Nach § 9 Abs. 1 AÜG hat der Arbeitnehmer ein Widerspruchsrecht, wenn ein Arbeitsverhältnis mit dem Entleiher aufgrund eines unwirksamen Überlassungsvertrags zustande gekommen ist (siehe oben). Er hat außerdem einen Anspruch auf Schadensersatz, sofern er einen Schaden erlitt, weil er auf die Wirksamkeit des Arbeitsverhältnisses mit dem Verleiher vertraute. Eine fahrlässige Unkenntnis führt weder zum Verlust noch zur Minderung des Anspruchs.

Verhältnis zwischen Verleiher und Entleiher

Das vertragliche Verhältnis zwischen Verleiher und Entleiher wird durch den Überlassungsvertrag konstituiert. Dieses wird auch als Dienstverschaffungsvertrag bezeichnet. Der Dienstverschaffungsvertrag ist ein Vertrag eigener Art und hat es nicht in das Bürgerliche Gesetzbuch geschafft. Dennoch gelten die allgemeinen Pflichten zur Rücksichtnahme gegenüber dem Vertragspartner. Gegenüber dem Entleiher haftet der Verleiher nur für eigenes Verschulden. Für Fehler der Arbeitskraft hat er nicht einzustehen, denn im Überlassungsvertrag geht es nicht um die Arbeitsleistung, sondern lediglich um die Überlassung des Mitarbeiters.

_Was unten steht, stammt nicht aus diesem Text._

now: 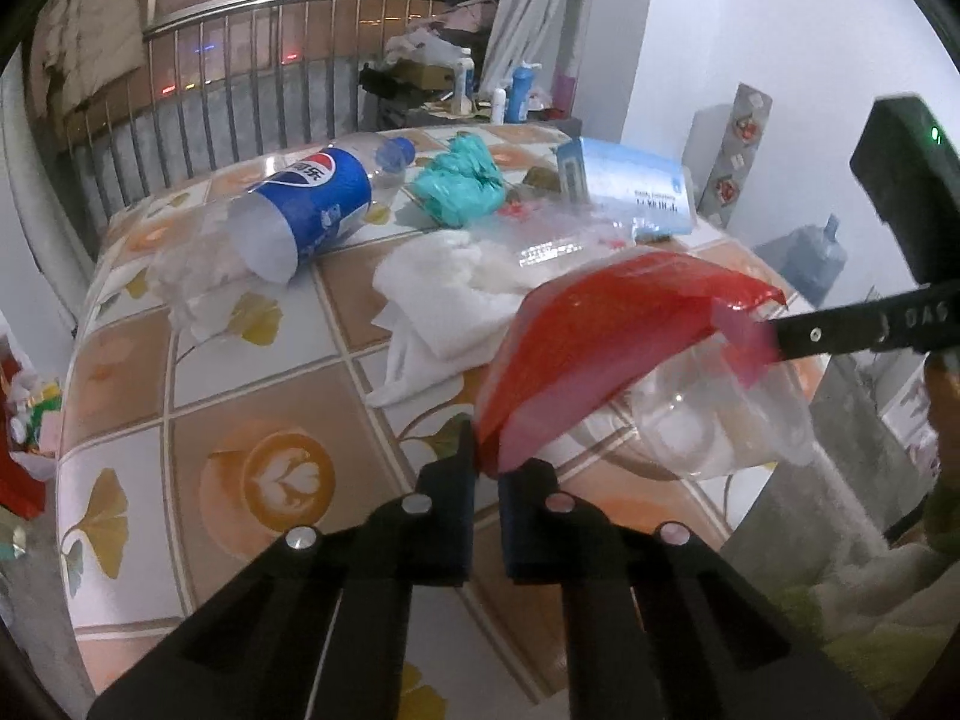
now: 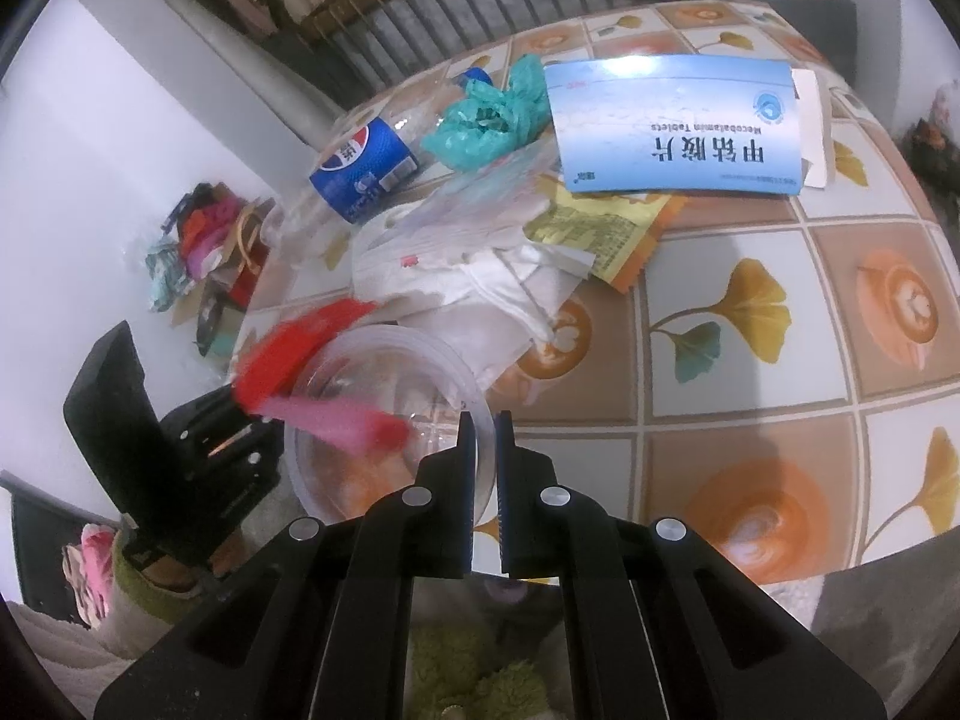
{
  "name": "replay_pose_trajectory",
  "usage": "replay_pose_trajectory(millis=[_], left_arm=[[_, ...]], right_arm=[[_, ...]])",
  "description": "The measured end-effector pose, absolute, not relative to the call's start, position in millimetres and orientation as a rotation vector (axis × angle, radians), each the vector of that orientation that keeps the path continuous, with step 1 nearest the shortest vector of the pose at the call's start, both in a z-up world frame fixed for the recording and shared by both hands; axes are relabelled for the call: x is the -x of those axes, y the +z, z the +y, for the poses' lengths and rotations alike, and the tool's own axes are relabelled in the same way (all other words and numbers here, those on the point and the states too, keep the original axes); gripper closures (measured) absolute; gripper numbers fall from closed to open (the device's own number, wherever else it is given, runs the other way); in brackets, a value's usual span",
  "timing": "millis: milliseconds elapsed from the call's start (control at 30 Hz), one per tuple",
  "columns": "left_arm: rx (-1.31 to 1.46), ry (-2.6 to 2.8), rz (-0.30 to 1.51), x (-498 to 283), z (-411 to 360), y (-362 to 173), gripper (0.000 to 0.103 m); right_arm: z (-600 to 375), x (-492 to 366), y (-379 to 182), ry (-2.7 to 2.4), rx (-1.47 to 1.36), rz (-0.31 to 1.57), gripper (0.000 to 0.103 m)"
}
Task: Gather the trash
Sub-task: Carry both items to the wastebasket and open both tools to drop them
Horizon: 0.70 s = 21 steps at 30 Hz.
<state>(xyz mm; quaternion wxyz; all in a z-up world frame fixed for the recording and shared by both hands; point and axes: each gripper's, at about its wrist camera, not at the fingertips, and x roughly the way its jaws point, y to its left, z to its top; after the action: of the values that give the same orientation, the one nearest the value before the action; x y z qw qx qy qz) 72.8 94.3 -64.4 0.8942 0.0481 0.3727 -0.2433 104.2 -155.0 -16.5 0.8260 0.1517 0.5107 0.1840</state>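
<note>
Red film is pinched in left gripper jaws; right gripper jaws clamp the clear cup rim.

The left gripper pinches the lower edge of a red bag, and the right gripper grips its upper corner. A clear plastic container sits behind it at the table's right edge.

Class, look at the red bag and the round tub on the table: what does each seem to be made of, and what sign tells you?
Red bag: thin glossy plastic film, by its sheen, translucence and soft folds. Round tub: clear rigid plastic, likely, since the table shows through and its rim keeps its shape.
</note>
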Motion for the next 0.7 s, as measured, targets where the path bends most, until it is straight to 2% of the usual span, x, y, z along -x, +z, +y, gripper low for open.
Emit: replay_pose_trajectory(millis=[433, 700], left_arm=[[-0.016, -0.462, 0.682, -52, 105, -7, 0.098], [0.044, -0.594, 0.684, -61, 65, 28, 0.098]], right_arm=[[-192, -82, -8, 0.388, -0.4, 0.994, 0.099], [-245, -63, -3, 0.346, -0.502, 0.9, 0.099]])
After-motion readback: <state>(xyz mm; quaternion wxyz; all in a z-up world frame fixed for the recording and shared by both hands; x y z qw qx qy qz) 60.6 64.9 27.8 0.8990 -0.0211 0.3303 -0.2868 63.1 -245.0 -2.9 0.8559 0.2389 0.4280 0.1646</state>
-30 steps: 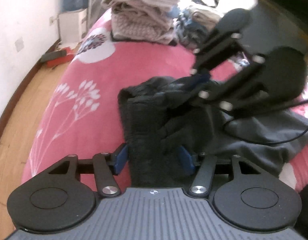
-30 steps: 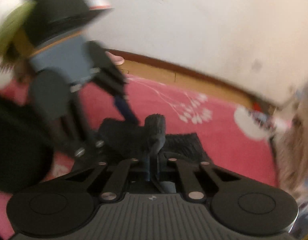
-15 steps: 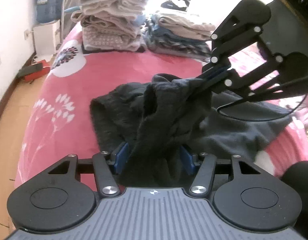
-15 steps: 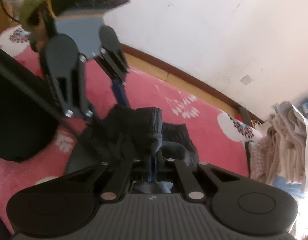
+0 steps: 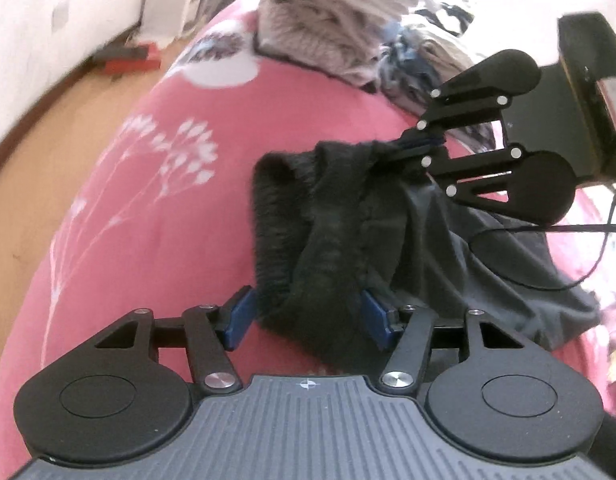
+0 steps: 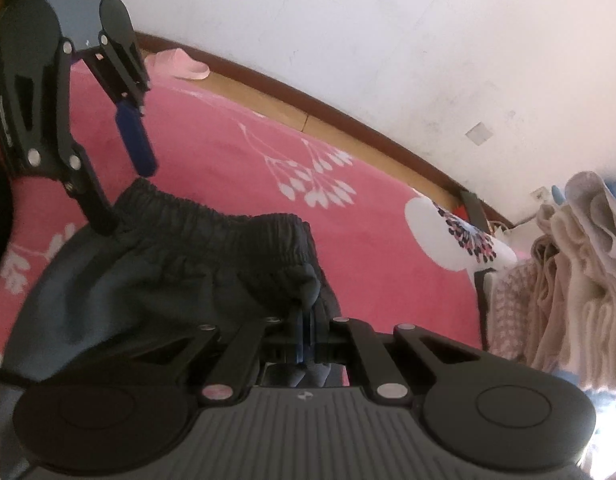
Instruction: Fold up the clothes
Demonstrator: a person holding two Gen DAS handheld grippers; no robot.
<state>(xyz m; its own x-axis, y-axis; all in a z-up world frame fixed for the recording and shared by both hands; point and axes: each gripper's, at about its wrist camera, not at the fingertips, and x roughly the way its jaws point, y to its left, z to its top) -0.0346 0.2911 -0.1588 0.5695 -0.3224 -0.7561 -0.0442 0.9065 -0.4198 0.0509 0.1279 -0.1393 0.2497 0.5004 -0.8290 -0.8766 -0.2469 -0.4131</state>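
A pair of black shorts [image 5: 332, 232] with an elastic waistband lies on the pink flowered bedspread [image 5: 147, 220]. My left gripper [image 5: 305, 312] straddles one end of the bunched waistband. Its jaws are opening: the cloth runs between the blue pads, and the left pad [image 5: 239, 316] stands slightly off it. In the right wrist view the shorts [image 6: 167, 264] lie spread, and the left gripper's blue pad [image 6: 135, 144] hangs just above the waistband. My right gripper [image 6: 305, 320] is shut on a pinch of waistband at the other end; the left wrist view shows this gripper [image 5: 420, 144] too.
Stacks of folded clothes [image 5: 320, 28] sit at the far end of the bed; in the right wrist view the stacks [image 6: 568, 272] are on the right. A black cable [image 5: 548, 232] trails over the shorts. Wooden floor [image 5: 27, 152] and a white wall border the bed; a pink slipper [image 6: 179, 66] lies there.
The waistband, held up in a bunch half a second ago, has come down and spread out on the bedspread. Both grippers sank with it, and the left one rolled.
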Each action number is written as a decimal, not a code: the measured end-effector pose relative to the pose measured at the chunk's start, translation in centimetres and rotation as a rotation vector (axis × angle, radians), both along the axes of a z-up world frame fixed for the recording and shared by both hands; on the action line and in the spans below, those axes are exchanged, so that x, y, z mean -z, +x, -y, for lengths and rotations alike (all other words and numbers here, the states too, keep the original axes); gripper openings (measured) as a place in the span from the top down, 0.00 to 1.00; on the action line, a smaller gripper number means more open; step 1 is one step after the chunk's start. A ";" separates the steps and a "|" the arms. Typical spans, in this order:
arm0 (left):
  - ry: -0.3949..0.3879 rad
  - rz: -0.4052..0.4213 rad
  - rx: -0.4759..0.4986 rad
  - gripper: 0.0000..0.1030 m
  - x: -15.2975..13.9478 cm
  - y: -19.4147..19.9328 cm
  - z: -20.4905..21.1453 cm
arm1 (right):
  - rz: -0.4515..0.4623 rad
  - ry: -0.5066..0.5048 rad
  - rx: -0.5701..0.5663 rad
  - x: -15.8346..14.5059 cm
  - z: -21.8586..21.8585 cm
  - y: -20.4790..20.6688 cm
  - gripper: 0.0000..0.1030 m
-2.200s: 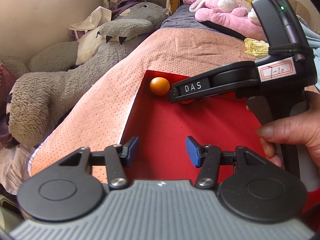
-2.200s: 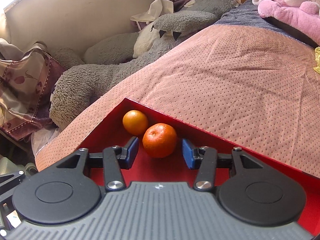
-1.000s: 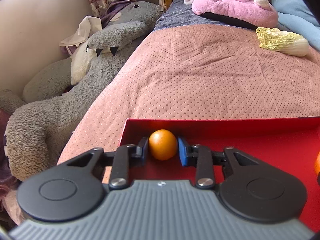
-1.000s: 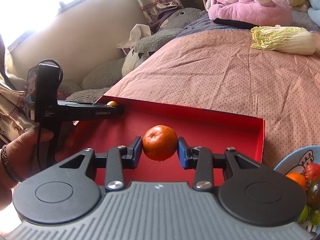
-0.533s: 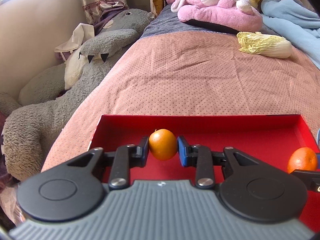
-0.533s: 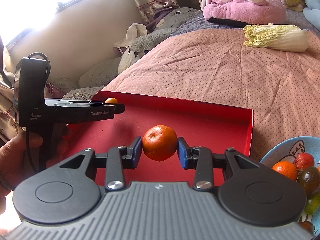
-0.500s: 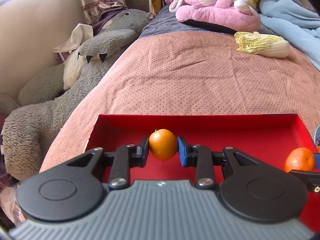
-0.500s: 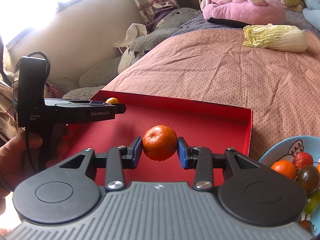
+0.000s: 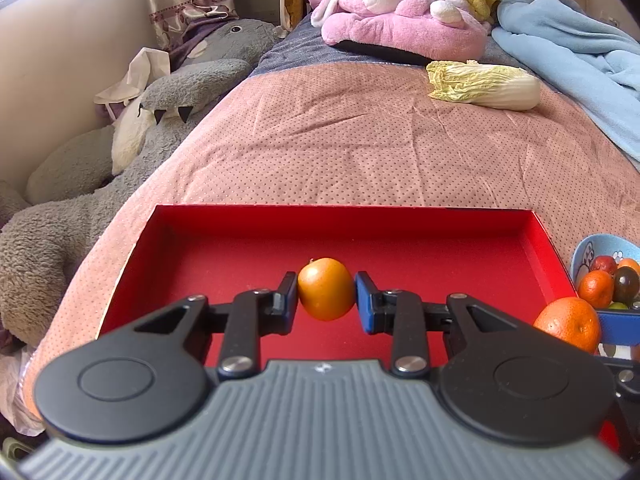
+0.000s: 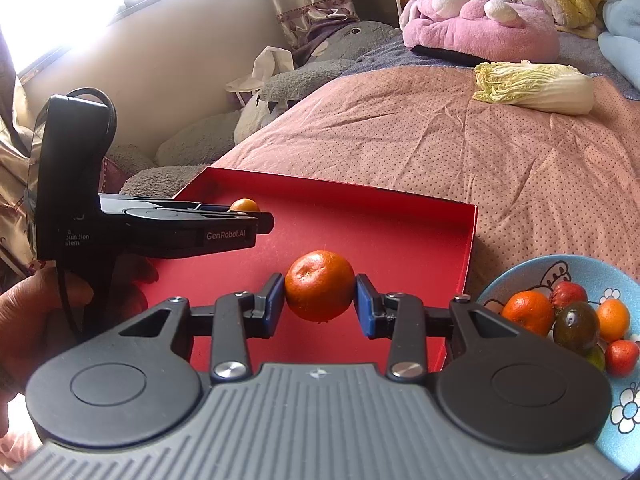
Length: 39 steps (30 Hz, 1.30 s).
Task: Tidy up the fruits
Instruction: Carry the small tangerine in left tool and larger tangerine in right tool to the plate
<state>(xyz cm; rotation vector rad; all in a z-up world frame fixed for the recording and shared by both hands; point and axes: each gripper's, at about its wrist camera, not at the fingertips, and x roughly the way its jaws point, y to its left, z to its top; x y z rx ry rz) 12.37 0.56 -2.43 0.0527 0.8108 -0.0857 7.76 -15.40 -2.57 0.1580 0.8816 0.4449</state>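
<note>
A small smooth orange fruit [image 9: 326, 289] hangs above the red tray [image 9: 400, 216], pinched by my left gripper [image 9: 326, 300]. The right wrist view shows a larger tangerine [image 10: 319, 286] held the same way in my right gripper [image 10: 320, 300], over the tray's right half [image 10: 470, 240]. That tangerine [image 9: 568, 329] also shows at the left wrist view's right edge, and the small orange fruit [image 10: 244, 205] peeks above the left gripper's body. A blue patterned bowl [image 10: 520, 270] with several fruits sits just right of the tray.
The tray lies on a pink dotted bedspread [image 9: 360, 152]. A napa cabbage [image 9: 484, 84] rests farther up the bed, with a pink plush toy [image 9: 400, 28] and a blue blanket [image 9: 580, 48] behind. A grey plush [image 9: 80, 208] fills the left side. A person's hand [image 10: 24, 320] grips the left tool.
Both grippers have drawn back and to the right across the tray with their fruits lifted. More of the tray shows, and the blue bowl has come further into view.
</note>
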 end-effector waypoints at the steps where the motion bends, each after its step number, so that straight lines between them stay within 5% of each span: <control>1: -0.004 -0.001 0.002 0.67 -0.1 -0.2 0.2 | 0.001 -0.001 -0.001 -0.2 0.1 -0.3 0.58; 39: -0.009 0.024 0.028 0.67 -2.5 -3.6 3.3 | 0.044 -0.023 -0.023 -2.8 1.2 -5.0 0.58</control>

Auf der anderen Seite führt dies dazu, dass der Verleiher unverzüglich eine neue Arbeitskraft zur Verfügung stellen muss, sofern ein Arbeitnehmer wegen Krankheit, Urlaub oder sonstiger Gründen ausfällt. Wie der Arbeitnehmer, so hat auch der Entleiher einen Anspruch auf Schadensersatz gegen den Verleiher, wenn er auf das Bestehen der erforderlichen Erlaubnis vertraute.

Der Entleiher schuldet dem Verleiher hauptsächlich Geld. Er hat die im Überlassungsvertrag vereinbarte Vergütung zu entrichten. Darüber hinaus kann sich ein Zahlungsanspruch durch Personen- oder Sachschäden ergeben, die dem Arbeitnehmer zugefügt werden.